-- Opening Marker --

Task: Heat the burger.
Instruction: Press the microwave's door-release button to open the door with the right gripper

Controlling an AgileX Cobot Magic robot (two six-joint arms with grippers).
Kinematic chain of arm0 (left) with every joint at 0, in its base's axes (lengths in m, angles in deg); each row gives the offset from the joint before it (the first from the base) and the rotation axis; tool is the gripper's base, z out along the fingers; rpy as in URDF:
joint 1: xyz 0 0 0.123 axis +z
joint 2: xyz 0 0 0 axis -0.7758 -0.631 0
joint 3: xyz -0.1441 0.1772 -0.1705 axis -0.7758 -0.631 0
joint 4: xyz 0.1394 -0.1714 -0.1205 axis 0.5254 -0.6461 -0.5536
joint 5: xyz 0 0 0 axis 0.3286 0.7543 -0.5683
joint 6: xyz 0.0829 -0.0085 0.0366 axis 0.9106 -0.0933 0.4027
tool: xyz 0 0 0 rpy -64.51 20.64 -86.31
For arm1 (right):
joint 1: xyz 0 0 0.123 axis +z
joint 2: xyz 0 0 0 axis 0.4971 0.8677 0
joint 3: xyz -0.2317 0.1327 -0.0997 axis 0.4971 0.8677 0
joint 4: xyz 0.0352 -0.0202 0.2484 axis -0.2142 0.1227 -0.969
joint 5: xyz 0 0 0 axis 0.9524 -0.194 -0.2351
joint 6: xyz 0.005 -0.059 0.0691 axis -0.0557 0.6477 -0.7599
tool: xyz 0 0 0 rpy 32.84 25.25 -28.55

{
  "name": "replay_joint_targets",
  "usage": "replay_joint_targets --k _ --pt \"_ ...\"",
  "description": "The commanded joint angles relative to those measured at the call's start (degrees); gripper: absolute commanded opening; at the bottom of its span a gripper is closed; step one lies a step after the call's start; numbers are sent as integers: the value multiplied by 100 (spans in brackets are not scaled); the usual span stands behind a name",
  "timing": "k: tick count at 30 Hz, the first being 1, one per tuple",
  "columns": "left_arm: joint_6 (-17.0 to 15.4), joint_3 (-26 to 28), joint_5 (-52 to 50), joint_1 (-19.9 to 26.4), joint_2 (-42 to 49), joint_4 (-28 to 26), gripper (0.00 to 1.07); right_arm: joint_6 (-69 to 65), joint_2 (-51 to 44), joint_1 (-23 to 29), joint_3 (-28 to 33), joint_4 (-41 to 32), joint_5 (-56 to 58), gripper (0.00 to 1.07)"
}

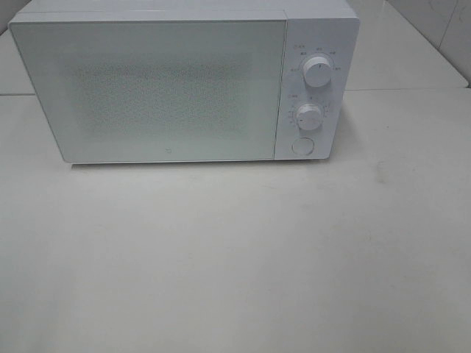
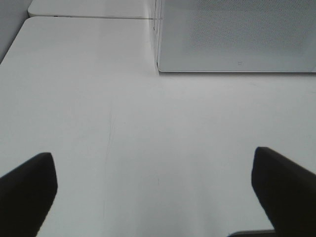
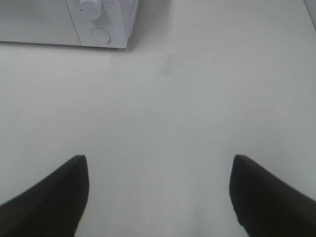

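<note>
My left gripper (image 2: pixel 153 154) hung over the plain white tabletop (image 2: pixel 123 123), its two black fingers (image 2: pixel 29 192) spread wide apart with only table surface showing between them. My right gripper (image 3: pixel 159 159) was parted wide as well, its dark fingers (image 3: pixel 266 197) holding nothing above the same table. The boxy white microwave oven (image 1: pixel 169 88) stood at the back of the table with its pale frosted door (image 1: pixel 147 95) shut. On its control panel, at the right of the door, an upper round white dial (image 1: pixel 317 70) sat above a lower round white dial (image 1: pixel 310 116), and a round white button (image 1: pixel 302 145) lay beneath them. Both my grippers were well apart from the oven. The burger showed in none of my views, so I could not tell where it was
</note>
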Motion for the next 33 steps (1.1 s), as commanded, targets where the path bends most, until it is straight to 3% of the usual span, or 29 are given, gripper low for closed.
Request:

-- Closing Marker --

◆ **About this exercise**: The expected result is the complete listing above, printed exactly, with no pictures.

◆ **Solution to this task**:
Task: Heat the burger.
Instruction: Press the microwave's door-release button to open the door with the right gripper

Controlling an AgileX Cobot Magic robot (two six-joint arms with grippers).
Kinematic chain of arm0 (left) with every joint at 0, in its base's axes (lengths in m, angles in deg); each row gives the offset from the joint before it (the first from the base) and the rotation axis; tool is the gripper's base, z out along the fingers; rpy as in URDF:
joint 1: xyz 0 0 0.123 axis +z
joint 2: xyz 0 0 0 axis -0.7758 -0.631 0
joint 3: xyz -0.1441 0.1772 -0.1705 axis -0.7758 -0.631 0
joint 4: xyz 0.1394 -0.1714 -0.1205 axis 0.5254 -0.6461 -0.5536
joint 5: xyz 0 0 0 axis 0.3286 0.7543 -0.5683
joint 6: xyz 0.0829 -0.0085 0.0366 axis 0.9106 -0.0933 0.4027
tool: xyz 0 0 0 rpy -64.51 20.64 -86.31
For arm1 (right):
joint 1: xyz 0 0 0.123 axis +z
joint 2: xyz 0 0 0 axis 0.4971 0.8677 0
joint 3: xyz -0.2317 0.1327 -0.0997 axis 0.4971 0.8677 0
joint 4: xyz 0.0352 -0.0202 0.2484 axis -0.2142 0.1227 -0.969
joint 5: xyz 0 0 0 axis 0.9524 -0.194 -0.2351
joint 6: xyz 0.005 -0.059 0.0691 axis -0.0557 0.6477 -0.7599
tool: xyz 0 0 0 rpy 32.84 25.25 -28.55

{
  "name": "replay_joint_targets",
  "usage": "replay_joint_targets --k _ --pt \"_ ...\"",
  "description": "The commanded joint angles relative to those measured at the call's start (degrees); gripper: absolute commanded opening; at the bottom of its span a gripper is closed; step one lies a step after the call's start; numbers are sent as integers: the value multiplied by 100 (spans in brackets are not scaled); the usual span stands behind a name",
  "timing": "k: tick count at 30 Hz, the first being 1, one per tuple",
  "columns": "left_arm: joint_6 (-17.0 to 15.4), joint_3 (-26 to 28), joint_5 (-52 to 50), joint_1 (-19.9 to 26.4), joint_2 (-42 to 49), joint_4 (-28 to 26), gripper (0.00 to 1.07); right_arm: joint_6 (-69 to 65), joint_2 (-51 to 44), joint_1 (-23 to 29), joint_3 (-28 to 33), joint_4 (-41 to 32), joint_5 (-56 to 58), gripper (0.00 to 1.07)"
}


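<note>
My left gripper (image 2: pixel 153 154) hung over the plain white tabletop (image 2: pixel 123 123), its two black fingers (image 2: pixel 29 192) spread wide apart with only table surface showing between them. My right gripper (image 3: pixel 159 159) was parted wide as well, its dark fingers (image 3: pixel 266 197) holding nothing above the same table. The boxy white microwave oven (image 1: pixel 169 88) stood at the back of the table with its pale frosted door (image 1: pixel 147 95) shut. On its control panel, at the right of the door, an upper round white dial (image 1: pixel 317 70) sat above a lower round white dial (image 1: pixel 310 116), and a round white button (image 1: pixel 302 145) lay beneath them. Both my grippers were well apart from the oven. The burger showed in none of my views, so I could not tell where it was
</note>
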Motion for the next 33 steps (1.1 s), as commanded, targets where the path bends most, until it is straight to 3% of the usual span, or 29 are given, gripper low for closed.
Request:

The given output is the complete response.